There is currently no “cure” for Brugada Syndrome and no medications that eliminate the risk of sudden death. However placement of an implantable cardiac defibrillator nearly eliminates the risk of dying suddenly from ventricular tachycardia. There are recommendations against competitive sports and potential complications from defibrillators. However, patients with a diagnosis of Brugada Syndrome who have defibrillators can essentially lead normal, productive lives.

Drug Challenge

One of the challenges of Brugada Syndrome is that ECGs findings are equivocal or the pattern can come and go. A Type 2 or 3 Brugada Pattern, even in the setting of symptoms, is not sufficient to make the diagnosis. If a patient has a Type 2 or 3 Brugada Pattern, several maneuvers, such as moving the ECG leads higher in the chest, can change the ECG to a classic Type 1 pattern. However, many times it is necessary to give these patients intravenous sodium channel blockers too turn the ECG into a more classic Type 1 pattern. The medications that are often used in the United States are flecainide or procainamide. This must be done in a controlled, monitored setting because ventricular tachycardia can occur during the drug challenge. In our institution, the drug challenge is performed in our electrophysiology laboratory and typically lasts less than one hour. Most patients with negative results go home the same day.

Electrophysiology Testing

Electrophysiology Testing (EP Study) is the process of stimulating the heart with small electrical impulses and recording electrical activity inside the heart. To do this, patients are brought to the electrophysiology laboratory, and thin catheters are placed through the leg veins, inside the heart. The catheters have electrodes at the tip and, like a pacemaker, this allows small impulses to be given inside the heart. This study typically lasts one to two hours and, if negative, is usually a same-day procedure.

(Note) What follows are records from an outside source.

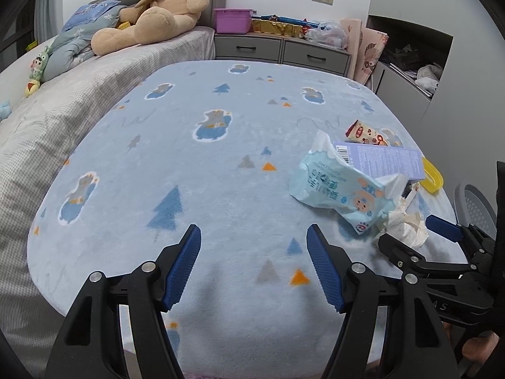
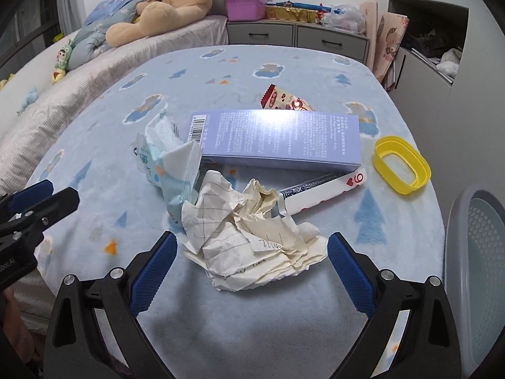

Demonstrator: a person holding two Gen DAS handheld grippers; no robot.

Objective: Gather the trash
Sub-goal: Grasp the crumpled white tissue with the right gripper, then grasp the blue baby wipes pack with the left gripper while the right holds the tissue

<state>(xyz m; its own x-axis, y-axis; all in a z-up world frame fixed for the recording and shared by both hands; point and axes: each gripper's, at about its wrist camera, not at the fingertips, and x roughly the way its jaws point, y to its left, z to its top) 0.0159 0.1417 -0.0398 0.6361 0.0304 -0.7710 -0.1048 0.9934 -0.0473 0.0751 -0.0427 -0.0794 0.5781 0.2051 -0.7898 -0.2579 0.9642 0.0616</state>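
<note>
Right gripper (image 2: 249, 271) wide, straddling crumpled paper (image 2: 252, 237): light, springy; pinch its bulky middle. Left gripper (image 1: 254, 265) wide, empty.

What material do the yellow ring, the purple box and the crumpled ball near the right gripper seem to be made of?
Yellow ring: likely hard plastic, smooth with a slight sheen, and it keeps a rigid oval shape.
Purple box: probably coated cardboard; it has flat faces, sharp edges and a bright glare on top.
Crumpled ball: paper, matt, with sharp creases, ruled lines and handwriting. It lies between the open fingers of the right gripper.
</note>
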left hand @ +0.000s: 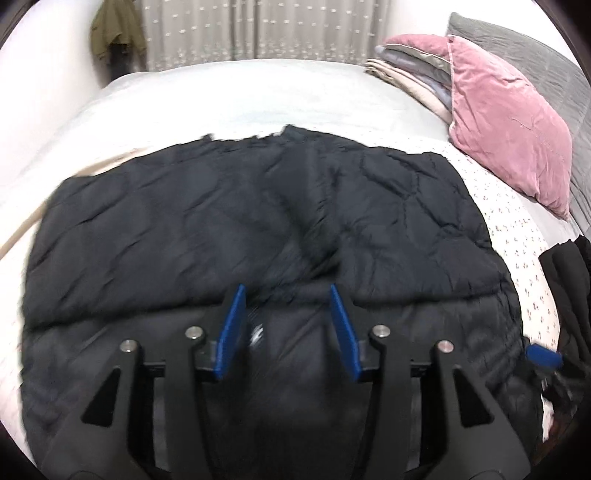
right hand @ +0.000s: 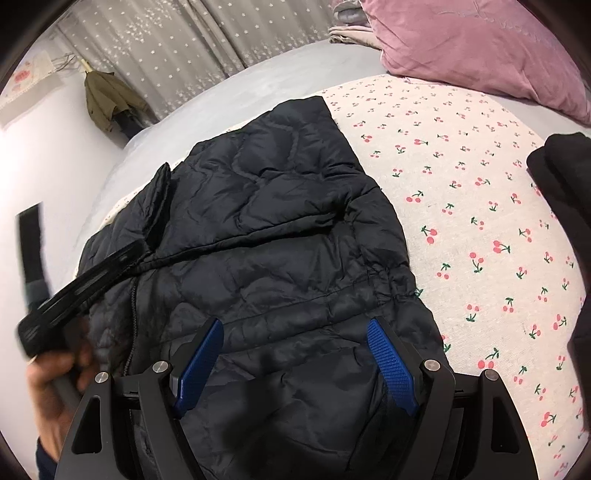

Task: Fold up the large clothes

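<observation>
A black quilted puffer jacket (left hand: 236, 229) lies spread flat on the bed, filling the middle of the left wrist view; it also shows in the right wrist view (right hand: 280, 236). My left gripper (left hand: 288, 291) is open just above the jacket's near part, nothing between its blue pads. My right gripper (right hand: 295, 325) is open over the jacket's near right part, also empty. The left gripper's body and the hand holding it (right hand: 55, 365) appear blurred at the left of the right wrist view. One blue fingertip (left hand: 543, 356) of the right gripper shows at the right edge of the left wrist view.
A cherry-print sheet (right hand: 461, 206) covers the bed right of the jacket. A pink pillow (left hand: 506, 125) and folded bedding (left hand: 410, 74) lie at the far right. Another black garment (right hand: 561, 177) sits at the right edge. A curtain (left hand: 258, 29) and a hanging olive jacket (left hand: 116, 33) stand behind.
</observation>
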`<action>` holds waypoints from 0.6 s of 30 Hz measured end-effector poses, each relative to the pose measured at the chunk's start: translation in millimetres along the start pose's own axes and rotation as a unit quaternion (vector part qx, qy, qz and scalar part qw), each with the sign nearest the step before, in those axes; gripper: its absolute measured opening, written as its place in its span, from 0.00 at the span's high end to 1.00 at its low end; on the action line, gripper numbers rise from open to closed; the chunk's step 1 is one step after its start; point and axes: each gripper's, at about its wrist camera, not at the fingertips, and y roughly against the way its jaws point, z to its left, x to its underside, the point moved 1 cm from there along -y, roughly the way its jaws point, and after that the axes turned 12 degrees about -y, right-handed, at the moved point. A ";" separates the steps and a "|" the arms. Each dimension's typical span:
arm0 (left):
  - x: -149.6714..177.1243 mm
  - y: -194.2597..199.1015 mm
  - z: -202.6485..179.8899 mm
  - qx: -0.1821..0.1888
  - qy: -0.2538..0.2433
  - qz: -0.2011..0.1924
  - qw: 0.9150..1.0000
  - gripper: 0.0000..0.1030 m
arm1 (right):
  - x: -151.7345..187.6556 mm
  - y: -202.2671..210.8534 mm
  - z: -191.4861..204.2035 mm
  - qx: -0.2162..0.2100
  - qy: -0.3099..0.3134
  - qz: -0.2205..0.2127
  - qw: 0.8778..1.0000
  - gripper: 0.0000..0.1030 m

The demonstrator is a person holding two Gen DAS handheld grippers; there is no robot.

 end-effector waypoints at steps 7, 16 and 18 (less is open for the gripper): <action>62.3 87.1 78.2 -0.044 0.060 -0.003 0.997 0.38 | 7.9 11.9 18.0 0.047 0.062 -0.049 0.996 0.21; 168.1 148.4 177.9 -0.099 0.168 0.013 0.981 0.35 | 25.0 40.9 41.1 0.103 0.137 -0.134 0.976 0.21; 189.3 146.9 187.5 -0.098 0.182 0.030 0.978 0.35 | 29.3 47.3 45.3 0.109 0.147 -0.147 0.972 0.21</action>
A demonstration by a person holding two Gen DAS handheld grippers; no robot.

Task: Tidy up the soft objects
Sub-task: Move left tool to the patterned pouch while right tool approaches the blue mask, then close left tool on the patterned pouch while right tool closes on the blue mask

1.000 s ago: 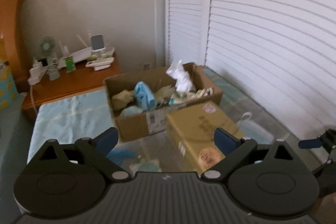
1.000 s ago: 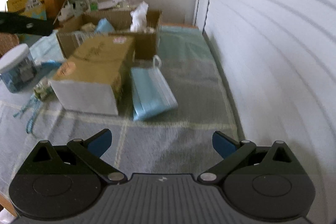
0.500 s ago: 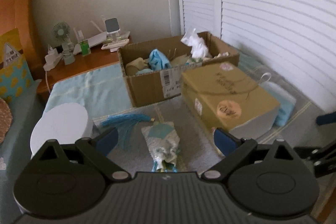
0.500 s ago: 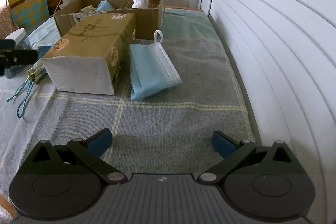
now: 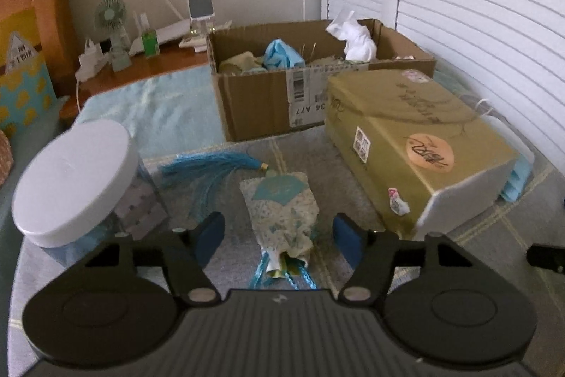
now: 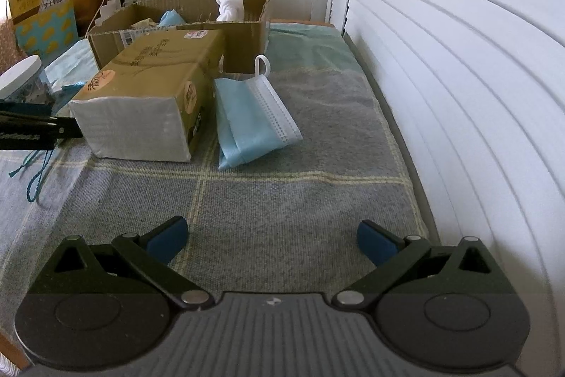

Patients who have ECG findings that are characteristic of the Brugada Pattern, but who have equivocal symptoms or who have never had symptoms of syncope or near-sudden death, may have an unclear diagnosis. Electrophysiology testing can be used in this situation to identify patients at greater risk of dying suddenly and who may benefit from placement of a defibrillator. The study is not perfect, and whether or not it is performed will depend on the clinical situation. Patients are typically thoroughly evaluated, and this study is performed when the risk of sudden death remains unclear.

Genetics of Brugada Syndrome

Brugada Syndrome is typically caused by mutations in the sodium ion channel SCN5A or in genes that regulate the activity of the ion channel. These mutations are autosomal dominant, meaning that only one copy of the mutation is necessary to cause the disease. Although there are commercially available genetic tests, these tests only identify approximately 15-30% of the mutations that cause Brugada Syndrome, so a genetic test that is “negative” does not exclude the disease. In addition, there are patients with genetic mutations in SCN5A who never develop the disease, meaning that a “positive” test, in the absence of ECG findings and symptoms, does not mean that a person will develop the disease.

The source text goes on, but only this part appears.